栞バックナンバー 第155号 卓話 12
干支鈴が圧倒的に数が多くなったら、伝統的な授与鈴をどのように折り合いをつけるかという問題が起こってまいります。例として
(イ)干支勾玉鈴(玉造稲荷神社)
玉造稲荷の勾玉を干支の動物が抱えたり乗せているような形になっています。 本来授与していたものは勾玉の鈴でしたが干支のものを上手く折衷してデザインを考えたという形が増えてきました。
勾玉に乗ったのも定番ですね。
(口)破魔矢に神鈴と干支絵馬をつける(熱田神宮)
お参りしたときは本来、「絵馬」を求めます。今の若い方などは「おみくじ」が流行でひかれるようです。絵馬というのは本来は神様に生きた馬を献奉したのが絵馬という形に変わった。 絵馬は神社からもらって帰るのでなく神社に願いを込めて奉納するものです。これが今でも残っているのが、一番華やかなのは受験生が天神様などにお参りに行きます。 必ず絵馬に○○大学合格とか書いて奉納するのです。それが本来の形ですが、いつの間にかひっくり返り、神社から干支の鈴を受けて、それを家に持って帰るという形になった。 元旦詣を見ましても、わりに多くの人は破魔矢をうけてくる。今年も魔を祓って良い年になるように祈って新しい年を迎える縁起物としての破魔矢を受けてくる。
熱田神宮などは大きい破魔矢に絵馬を付けて、その上に「神鈴」を付けて授与している。神主も色々と知恵を絞るようでして、授与の仕方が神社やお寺によって変わって来ているようです。本来、馬を奉ったのが絵馬になった。

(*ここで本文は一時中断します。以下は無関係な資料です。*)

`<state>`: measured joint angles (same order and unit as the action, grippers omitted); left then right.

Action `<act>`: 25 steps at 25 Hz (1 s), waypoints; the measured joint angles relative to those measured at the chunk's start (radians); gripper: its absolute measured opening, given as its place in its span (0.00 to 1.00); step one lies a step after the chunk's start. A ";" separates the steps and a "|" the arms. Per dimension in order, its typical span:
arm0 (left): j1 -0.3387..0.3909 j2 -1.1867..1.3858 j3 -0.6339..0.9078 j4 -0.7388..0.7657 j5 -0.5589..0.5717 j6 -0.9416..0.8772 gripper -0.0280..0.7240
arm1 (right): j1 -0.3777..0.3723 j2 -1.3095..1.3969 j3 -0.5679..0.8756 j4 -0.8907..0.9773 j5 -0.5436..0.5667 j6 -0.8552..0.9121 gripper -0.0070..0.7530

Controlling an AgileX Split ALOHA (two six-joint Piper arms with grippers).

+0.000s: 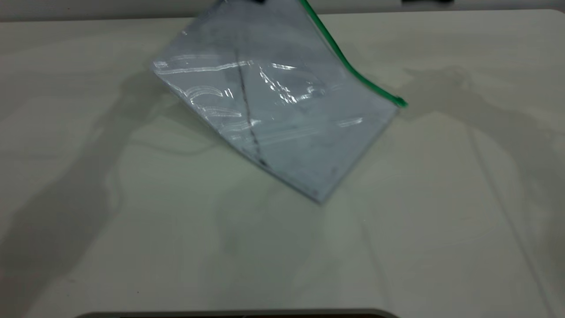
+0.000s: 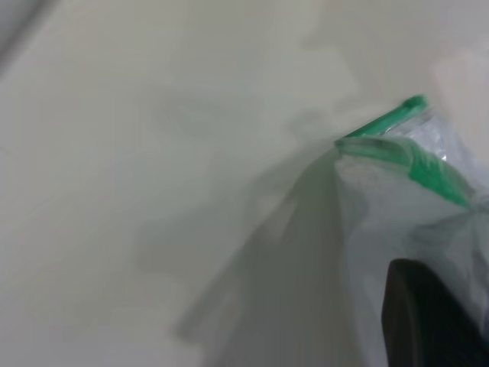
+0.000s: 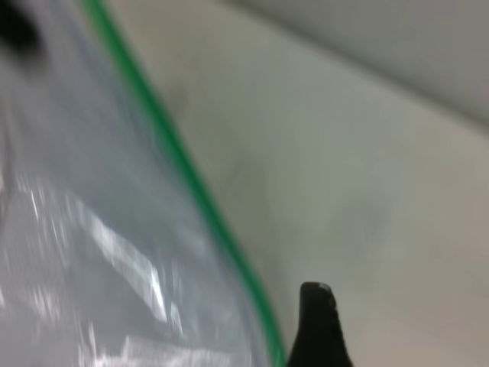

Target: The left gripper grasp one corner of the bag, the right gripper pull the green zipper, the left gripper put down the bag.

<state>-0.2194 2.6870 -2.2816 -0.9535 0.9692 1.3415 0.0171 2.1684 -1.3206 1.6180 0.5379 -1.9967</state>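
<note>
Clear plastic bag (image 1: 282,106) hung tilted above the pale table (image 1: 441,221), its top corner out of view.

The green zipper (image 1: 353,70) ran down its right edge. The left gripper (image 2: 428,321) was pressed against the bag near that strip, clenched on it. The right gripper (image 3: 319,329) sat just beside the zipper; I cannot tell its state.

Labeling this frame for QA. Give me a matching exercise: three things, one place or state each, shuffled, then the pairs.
Things:
1. bag
2. zipper
3. table

States:
A. thin green strip along one edge
B. pale surface with shadows on it
C. clear, tilted, its top corner lifted out of the exterior view

Pairs: 1-C, 2-A, 3-B
</note>
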 joint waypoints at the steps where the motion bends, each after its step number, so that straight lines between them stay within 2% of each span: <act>1: -0.008 0.008 0.000 0.010 0.001 -0.036 0.11 | 0.000 -0.038 0.000 -0.039 0.007 0.053 0.80; 4: -0.024 0.025 0.000 0.062 0.008 -0.146 0.14 | 0.000 -0.153 0.000 -0.201 0.044 0.232 0.75; 6: -0.024 0.027 0.000 0.105 0.020 -0.225 0.21 | 0.000 -0.240 0.002 -0.305 0.080 0.374 0.72; 8: -0.022 0.027 0.000 0.132 0.032 -0.321 0.33 | 0.000 -0.329 0.002 -0.406 0.119 0.518 0.71; 12: -0.021 0.019 -0.009 0.195 0.106 -0.495 0.64 | 0.000 -0.544 0.002 -0.601 0.217 0.777 0.71; 15: -0.014 -0.025 -0.024 0.302 0.199 -0.587 0.77 | 0.000 -0.705 0.002 -0.786 0.361 0.983 0.70; 18: -0.003 -0.114 -0.038 0.435 0.199 -0.701 0.79 | 0.000 -0.846 0.002 -0.952 0.518 1.183 0.70; 22: 0.009 -0.254 -0.045 0.619 0.199 -0.834 0.78 | 0.000 -0.976 0.002 -1.148 0.663 1.452 0.70; 25: 0.010 -0.367 -0.047 0.712 0.199 -0.916 0.78 | 0.000 -1.050 0.022 -1.278 0.697 1.624 0.70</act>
<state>-0.2095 2.3197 -2.3285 -0.2416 1.1678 0.4258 0.0171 1.1188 -1.2991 0.3398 1.2345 -0.3724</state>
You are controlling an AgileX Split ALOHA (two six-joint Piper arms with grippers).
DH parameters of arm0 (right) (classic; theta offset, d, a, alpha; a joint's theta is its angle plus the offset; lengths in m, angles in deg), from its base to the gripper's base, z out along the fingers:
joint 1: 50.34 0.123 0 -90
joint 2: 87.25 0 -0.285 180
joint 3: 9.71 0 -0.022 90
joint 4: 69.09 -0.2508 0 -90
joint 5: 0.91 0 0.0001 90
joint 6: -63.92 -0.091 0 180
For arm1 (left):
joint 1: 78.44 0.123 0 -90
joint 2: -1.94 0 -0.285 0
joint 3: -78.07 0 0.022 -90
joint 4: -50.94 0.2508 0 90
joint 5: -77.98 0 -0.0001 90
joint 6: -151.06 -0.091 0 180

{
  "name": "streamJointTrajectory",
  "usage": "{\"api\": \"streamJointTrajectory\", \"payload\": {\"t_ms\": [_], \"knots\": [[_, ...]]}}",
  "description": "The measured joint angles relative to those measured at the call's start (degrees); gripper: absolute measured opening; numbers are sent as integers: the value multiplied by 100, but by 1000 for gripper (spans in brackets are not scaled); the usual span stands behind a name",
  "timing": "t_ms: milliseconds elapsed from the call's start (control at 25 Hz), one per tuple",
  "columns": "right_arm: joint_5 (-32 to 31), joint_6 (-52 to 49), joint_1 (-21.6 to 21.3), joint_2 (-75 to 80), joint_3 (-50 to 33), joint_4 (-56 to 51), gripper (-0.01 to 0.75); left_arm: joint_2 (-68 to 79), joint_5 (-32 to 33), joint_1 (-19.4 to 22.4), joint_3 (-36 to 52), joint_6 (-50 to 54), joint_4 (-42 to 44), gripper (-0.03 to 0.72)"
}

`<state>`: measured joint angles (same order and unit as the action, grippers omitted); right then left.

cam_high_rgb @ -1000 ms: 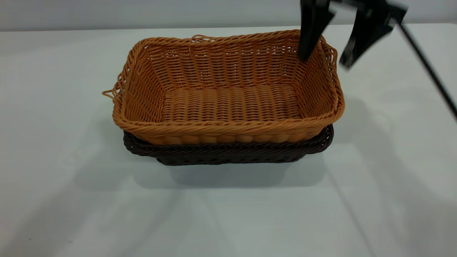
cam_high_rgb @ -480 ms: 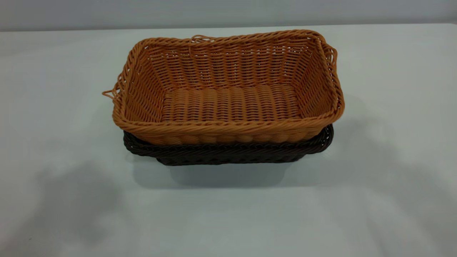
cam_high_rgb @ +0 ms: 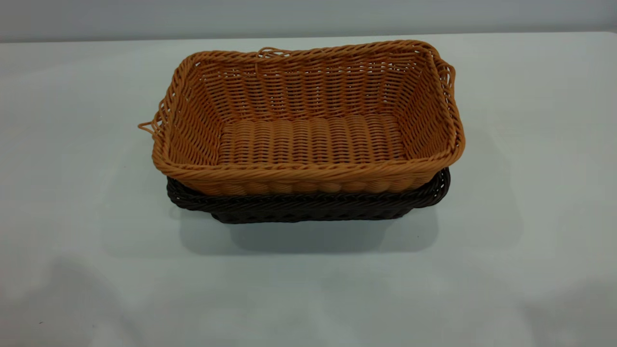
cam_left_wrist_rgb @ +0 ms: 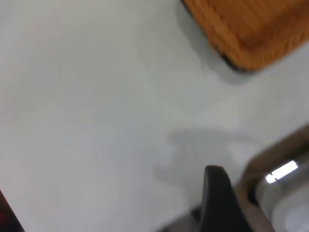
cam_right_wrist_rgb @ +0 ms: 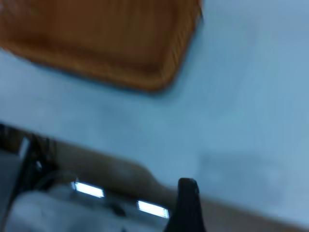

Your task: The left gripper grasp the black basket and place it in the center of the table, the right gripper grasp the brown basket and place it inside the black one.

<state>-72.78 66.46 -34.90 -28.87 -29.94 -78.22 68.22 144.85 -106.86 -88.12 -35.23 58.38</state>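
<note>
The brown basket (cam_high_rgb: 308,140) sits nested inside the black basket (cam_high_rgb: 308,206) in the middle of the table (cam_high_rgb: 72,144). Only the black basket's rim and lower wall show beneath it. Both baskets stand level and nothing touches them. Neither gripper is in the exterior view. In the left wrist view a dark part of the left gripper (cam_left_wrist_rgb: 217,198) shows above bare table, far from a corner of the brown basket (cam_left_wrist_rgb: 251,29). In the right wrist view a dark part of the right gripper (cam_right_wrist_rgb: 187,205) shows near the table edge, well away from the brown basket (cam_right_wrist_rgb: 106,43).
Bare white table surrounds the stacked baskets on all sides. A grey wall (cam_high_rgb: 308,14) runs behind the table's far edge. The right wrist view shows the table's edge and dim equipment (cam_right_wrist_rgb: 58,193) beyond it.
The right gripper, open over the brown basket's far right corner a second ago, has left the exterior view. The baskets have not moved. Arm shadows on the table have faded.
</note>
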Motion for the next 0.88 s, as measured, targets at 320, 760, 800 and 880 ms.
{"api": "streamJointTrajectory", "payload": {"t_ms": [320, 760, 800, 880], "knots": [[648, -517, 0, -1602, -2590, 321, 542, -548, -51, 0, 2088, 788, -22, 391], [818, -1085, 0, -2100, -3014, 696, 542, -1673, -518, 0, 3535, 1392, -325, 391], [818, -1091, 0, -2100, -3014, 696, 542, -1776, -518, 0, 3537, 1369, -342, 391], [818, -1091, 0, -2100, -3014, 696, 542, -2023, -518, 0, 3537, 1339, -361, 391]]}}
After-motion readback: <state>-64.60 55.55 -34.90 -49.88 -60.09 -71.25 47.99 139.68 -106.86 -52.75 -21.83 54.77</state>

例えば、奈良の手向山八幡宮では今でも木製で作った絵馬を授与しています。
そして、同じ形の絵馬を土鈴に作ったものも授与している。というように本来の破魔矢とか絵馬とか授与鈴という関係が。お正月の元朝詣に合わせて色々な形でミックスして考えてくる、 そういうあり方が現在生まれていることを触れてみたいと思って伝統的授与鈴と干支鈴との折衷ということを挙げてみたわけです。